The rules that apply to paper-based data also apply to electronic data. Data must be (ALCOA):
- Attributable – it must be clear who made the entry
- Legible – it must be clear what the entry is
- Contemporaneous – the data must be recorded at the time of action/event
- Original – the data must be raw
- Accurate – the data must be correct, complete, and accurate
In order to maintain electronic data integrity, the following concepts are applied:
- Access Control
- Each user shall be uniquely identified
- Password controls shall be adequate
- User’s shall have only the permissions necessary to perform their job functions
- A list of current and historic users shall be maintained
- Change Control
- Changes to the system shall be controlled and only available to authorized users
- All users shall have the training necessary to perform their job functions
- Record and Retain Data
- Required data shall be recorded ALCOA and retained through the lifecycle
- Audit Trail
- Modifications to raw data shall be recorded in an audit trail, with who made the change, the original data, the modified data, when the change was made, and why
- The audit trail may also record system events, transactions, logins, etc.
- Review Data
- Data shall be available for review
- Backup Data
- Data shall be backed up to ensure redundancy and eliminate any single point of failure
Originally, audit trails only captured changes to raw data, the way a line-out would capture a correction on a paper record. Now, much more may be expected of the audit trail, and audit trail functionality may consist of multiple system reports, for example record of logins (attempted and successful), application transactions, any change to application data or metadata. In addition, the audit trail report is expected to:
- Record the original and modified values of any data change with user and date/time stamp
- Not be editable
- Be viewable and understandable by end-users (that means no foreign key values or other coded/hex values please!)

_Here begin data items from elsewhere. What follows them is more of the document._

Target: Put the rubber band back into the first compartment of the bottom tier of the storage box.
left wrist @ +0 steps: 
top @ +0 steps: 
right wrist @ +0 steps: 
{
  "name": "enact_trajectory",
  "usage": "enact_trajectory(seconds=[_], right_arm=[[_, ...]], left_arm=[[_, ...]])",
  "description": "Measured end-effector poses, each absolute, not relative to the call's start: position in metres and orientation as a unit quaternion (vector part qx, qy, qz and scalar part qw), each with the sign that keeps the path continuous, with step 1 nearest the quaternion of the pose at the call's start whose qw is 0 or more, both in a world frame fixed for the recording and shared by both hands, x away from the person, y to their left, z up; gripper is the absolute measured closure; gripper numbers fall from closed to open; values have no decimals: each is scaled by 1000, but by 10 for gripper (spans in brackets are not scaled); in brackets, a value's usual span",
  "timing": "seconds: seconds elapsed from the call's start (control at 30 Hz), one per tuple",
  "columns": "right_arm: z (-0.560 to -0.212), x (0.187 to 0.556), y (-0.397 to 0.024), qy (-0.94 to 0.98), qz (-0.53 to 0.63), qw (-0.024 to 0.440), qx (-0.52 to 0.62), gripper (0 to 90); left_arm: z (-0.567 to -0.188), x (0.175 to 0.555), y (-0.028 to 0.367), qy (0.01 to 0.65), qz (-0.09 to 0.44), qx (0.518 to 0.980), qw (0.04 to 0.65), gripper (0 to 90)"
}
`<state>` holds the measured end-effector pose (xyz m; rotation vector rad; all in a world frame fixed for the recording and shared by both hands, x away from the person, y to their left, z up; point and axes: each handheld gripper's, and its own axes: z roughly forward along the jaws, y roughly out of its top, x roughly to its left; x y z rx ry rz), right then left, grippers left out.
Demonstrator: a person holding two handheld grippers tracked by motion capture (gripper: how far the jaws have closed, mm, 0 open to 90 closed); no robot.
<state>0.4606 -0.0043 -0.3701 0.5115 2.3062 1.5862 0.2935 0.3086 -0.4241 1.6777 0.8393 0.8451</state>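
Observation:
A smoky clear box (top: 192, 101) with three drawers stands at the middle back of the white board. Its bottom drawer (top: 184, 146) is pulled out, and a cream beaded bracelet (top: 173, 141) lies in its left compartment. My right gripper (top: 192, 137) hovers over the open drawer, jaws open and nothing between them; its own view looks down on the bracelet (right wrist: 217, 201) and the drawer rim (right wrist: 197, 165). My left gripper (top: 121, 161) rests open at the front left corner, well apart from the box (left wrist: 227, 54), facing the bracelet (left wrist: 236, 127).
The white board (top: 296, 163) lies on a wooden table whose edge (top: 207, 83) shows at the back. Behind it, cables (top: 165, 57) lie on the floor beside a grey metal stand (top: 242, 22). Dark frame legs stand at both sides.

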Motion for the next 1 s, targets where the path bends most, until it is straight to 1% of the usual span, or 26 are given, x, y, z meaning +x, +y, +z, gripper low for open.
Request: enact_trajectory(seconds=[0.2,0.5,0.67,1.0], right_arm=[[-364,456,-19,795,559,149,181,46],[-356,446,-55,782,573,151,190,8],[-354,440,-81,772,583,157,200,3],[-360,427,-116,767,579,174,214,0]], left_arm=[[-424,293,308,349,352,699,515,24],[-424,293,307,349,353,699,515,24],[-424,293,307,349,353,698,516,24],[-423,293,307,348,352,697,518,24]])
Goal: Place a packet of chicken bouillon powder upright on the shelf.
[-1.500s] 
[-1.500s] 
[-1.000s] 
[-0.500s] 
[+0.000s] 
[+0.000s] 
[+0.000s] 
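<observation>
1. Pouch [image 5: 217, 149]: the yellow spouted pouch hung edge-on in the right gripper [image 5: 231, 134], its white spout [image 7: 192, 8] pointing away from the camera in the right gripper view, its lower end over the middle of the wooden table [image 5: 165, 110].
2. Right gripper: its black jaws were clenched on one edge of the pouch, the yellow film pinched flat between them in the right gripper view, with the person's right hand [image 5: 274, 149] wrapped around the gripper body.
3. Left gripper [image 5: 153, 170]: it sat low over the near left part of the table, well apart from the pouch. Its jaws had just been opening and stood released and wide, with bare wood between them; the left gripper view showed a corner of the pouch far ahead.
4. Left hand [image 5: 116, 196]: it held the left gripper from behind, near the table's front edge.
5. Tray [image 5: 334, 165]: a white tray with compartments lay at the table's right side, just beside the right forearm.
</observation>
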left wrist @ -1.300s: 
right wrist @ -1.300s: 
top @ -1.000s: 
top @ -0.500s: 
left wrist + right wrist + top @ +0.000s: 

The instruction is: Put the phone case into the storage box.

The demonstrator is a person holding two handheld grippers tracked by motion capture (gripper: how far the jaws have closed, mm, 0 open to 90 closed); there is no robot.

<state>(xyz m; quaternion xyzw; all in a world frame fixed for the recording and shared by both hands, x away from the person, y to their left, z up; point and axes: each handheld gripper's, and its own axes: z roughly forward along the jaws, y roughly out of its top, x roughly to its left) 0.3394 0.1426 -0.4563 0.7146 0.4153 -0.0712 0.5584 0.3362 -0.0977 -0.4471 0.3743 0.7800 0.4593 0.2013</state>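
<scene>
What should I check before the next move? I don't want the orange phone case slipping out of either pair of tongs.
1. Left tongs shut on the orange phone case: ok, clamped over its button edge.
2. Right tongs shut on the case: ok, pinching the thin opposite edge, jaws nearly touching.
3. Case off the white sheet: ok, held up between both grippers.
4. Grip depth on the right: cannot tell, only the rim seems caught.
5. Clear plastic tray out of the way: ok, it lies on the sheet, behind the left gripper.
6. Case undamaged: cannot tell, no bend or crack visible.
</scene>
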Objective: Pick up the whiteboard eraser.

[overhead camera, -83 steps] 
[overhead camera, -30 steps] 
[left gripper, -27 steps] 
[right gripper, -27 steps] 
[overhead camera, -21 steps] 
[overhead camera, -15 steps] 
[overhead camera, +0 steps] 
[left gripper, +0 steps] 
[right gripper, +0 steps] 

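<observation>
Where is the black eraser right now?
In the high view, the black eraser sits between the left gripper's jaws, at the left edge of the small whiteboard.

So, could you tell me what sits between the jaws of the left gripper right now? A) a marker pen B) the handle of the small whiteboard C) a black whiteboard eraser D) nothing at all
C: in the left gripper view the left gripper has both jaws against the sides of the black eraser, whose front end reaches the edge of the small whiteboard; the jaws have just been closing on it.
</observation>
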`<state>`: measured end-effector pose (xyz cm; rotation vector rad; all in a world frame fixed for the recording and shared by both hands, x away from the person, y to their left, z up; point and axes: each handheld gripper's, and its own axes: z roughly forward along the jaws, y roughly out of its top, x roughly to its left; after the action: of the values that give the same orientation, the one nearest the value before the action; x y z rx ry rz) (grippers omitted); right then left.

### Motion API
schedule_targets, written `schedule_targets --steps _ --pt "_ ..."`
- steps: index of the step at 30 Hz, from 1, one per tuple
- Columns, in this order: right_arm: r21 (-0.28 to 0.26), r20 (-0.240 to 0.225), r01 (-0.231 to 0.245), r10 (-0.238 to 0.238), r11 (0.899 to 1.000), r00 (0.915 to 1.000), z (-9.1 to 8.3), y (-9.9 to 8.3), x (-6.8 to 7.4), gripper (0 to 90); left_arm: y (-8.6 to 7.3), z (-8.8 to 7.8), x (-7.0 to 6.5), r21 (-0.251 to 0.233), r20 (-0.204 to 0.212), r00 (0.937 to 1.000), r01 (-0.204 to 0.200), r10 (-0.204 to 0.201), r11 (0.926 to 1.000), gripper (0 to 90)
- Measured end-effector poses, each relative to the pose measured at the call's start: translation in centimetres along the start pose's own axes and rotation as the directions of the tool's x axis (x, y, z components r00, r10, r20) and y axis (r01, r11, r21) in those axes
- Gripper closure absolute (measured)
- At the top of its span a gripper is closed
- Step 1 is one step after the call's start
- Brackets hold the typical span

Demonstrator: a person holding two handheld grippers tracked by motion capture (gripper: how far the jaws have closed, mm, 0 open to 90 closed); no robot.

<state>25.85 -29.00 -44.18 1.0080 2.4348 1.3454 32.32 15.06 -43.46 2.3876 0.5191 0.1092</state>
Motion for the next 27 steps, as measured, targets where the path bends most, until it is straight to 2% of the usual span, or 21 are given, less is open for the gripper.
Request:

- Be reviewed as part of batch release
- Be regularly backed up
Some more considerations around your audit trail:
- Do administrators have the ability to modify or disable the audit trail? If yes, how to control the added risk
- Does the audit trail contain enough data to allow robust data review?
- Do the items in the audit trail include enough relevant items that will permit the reconstruction of the process or activity?
- What is the process for audit trail review?
Some more considerations around your user access procedures:
- Is there a procedure that describes how access is granted to a user, defines each user group, and their access levels?
- Is user access granted only after a documented training has been completed?
- Do users have only access rights appropriate for their job role (tied to SOP ideally)?
- Is it clear what rights to a specific individual (e.g. via user rights report)?
- Is historical information regarding user access levels available?
- Are shared logins or generic user access accounts used? Should avoid these!
- Is administrator access restricted to the minimum number of people required? Don’t want excessive numbers of admins!
- Is the generic administrator account available for use? Don’t allow this!
How do you assure data integrity in your organization?